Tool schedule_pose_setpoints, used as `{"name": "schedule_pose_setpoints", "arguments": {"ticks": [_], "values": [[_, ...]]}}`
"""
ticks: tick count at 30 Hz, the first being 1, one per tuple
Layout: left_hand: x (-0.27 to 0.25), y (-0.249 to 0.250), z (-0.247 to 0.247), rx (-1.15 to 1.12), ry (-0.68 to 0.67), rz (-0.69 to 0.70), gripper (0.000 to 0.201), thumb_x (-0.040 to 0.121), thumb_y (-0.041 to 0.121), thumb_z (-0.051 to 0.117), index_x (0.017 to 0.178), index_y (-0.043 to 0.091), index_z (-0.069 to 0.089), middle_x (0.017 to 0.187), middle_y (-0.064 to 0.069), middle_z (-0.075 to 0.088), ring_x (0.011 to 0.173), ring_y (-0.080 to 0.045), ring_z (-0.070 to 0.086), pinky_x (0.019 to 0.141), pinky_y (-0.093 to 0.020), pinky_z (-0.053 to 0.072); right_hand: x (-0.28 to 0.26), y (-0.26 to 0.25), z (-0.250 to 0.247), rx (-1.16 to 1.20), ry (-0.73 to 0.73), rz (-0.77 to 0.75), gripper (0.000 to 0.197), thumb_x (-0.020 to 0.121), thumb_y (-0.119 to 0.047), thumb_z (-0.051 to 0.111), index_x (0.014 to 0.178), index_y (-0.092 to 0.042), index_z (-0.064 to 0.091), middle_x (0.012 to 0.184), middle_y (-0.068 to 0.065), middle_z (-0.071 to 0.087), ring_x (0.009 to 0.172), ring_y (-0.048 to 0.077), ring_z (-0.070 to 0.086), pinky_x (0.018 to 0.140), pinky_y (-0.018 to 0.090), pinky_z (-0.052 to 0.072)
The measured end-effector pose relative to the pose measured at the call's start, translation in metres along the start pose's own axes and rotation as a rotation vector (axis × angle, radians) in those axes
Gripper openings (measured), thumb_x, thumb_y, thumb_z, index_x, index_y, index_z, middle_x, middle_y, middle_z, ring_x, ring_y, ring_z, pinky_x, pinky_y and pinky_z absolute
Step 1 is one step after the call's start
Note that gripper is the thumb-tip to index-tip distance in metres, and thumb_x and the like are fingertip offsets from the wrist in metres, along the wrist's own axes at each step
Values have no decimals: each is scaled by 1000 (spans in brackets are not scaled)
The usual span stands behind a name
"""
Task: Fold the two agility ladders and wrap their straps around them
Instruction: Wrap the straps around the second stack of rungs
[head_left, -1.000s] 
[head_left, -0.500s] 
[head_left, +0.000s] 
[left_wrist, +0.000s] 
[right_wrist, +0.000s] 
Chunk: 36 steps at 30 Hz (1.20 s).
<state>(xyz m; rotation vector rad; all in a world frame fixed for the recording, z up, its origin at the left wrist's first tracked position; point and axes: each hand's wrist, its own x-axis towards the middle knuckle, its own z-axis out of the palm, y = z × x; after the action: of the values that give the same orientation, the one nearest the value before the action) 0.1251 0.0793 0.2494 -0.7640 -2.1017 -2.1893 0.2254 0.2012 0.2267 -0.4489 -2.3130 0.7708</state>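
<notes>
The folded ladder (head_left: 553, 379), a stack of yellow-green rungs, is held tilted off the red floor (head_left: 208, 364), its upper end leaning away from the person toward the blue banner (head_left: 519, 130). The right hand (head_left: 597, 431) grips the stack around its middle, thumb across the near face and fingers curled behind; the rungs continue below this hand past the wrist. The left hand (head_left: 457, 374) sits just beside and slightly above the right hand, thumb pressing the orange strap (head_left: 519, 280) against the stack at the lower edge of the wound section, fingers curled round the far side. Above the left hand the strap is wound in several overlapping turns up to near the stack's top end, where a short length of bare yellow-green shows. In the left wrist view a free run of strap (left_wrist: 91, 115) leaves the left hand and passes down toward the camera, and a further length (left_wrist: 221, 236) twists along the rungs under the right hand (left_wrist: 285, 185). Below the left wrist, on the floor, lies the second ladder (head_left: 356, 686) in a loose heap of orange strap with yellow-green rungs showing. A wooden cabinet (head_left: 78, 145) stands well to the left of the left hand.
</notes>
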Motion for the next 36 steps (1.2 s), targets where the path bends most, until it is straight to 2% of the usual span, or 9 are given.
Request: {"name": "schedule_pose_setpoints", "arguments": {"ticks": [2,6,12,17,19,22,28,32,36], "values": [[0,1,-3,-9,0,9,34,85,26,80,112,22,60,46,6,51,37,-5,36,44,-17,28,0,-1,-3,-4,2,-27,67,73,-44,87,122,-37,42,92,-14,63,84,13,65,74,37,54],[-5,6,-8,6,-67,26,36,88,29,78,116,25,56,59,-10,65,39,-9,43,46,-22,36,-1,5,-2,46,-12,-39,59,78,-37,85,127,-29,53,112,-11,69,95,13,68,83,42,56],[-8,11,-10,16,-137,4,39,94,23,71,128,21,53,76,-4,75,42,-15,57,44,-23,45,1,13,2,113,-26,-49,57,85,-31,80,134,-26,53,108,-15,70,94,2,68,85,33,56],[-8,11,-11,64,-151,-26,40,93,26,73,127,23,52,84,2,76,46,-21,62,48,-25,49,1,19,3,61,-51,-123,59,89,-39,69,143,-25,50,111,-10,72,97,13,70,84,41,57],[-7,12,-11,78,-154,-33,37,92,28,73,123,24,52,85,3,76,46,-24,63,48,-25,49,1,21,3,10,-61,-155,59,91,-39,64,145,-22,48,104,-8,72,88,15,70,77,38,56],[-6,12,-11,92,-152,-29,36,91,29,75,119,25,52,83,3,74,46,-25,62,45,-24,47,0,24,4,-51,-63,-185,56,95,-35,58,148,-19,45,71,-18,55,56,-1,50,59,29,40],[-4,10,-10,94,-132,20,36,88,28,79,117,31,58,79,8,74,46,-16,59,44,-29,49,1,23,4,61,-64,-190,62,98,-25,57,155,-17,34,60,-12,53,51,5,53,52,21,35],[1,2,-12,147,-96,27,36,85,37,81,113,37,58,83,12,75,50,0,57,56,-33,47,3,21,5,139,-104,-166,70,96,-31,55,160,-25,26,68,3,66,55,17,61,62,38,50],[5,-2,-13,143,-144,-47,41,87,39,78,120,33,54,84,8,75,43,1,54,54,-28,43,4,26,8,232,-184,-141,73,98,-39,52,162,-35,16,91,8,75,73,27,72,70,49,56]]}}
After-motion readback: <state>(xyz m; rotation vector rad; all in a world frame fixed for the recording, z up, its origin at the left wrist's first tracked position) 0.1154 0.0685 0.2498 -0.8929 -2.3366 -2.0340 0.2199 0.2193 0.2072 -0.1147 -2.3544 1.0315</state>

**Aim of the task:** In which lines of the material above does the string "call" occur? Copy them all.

**Written response:**
The measured end-effector pose relative to the pose measured at the call's start, translation in metres along the start pose's own axes and rotation as a rotation vector (axis × angle, radians) in those axes
Step 1 is one step after the call's start

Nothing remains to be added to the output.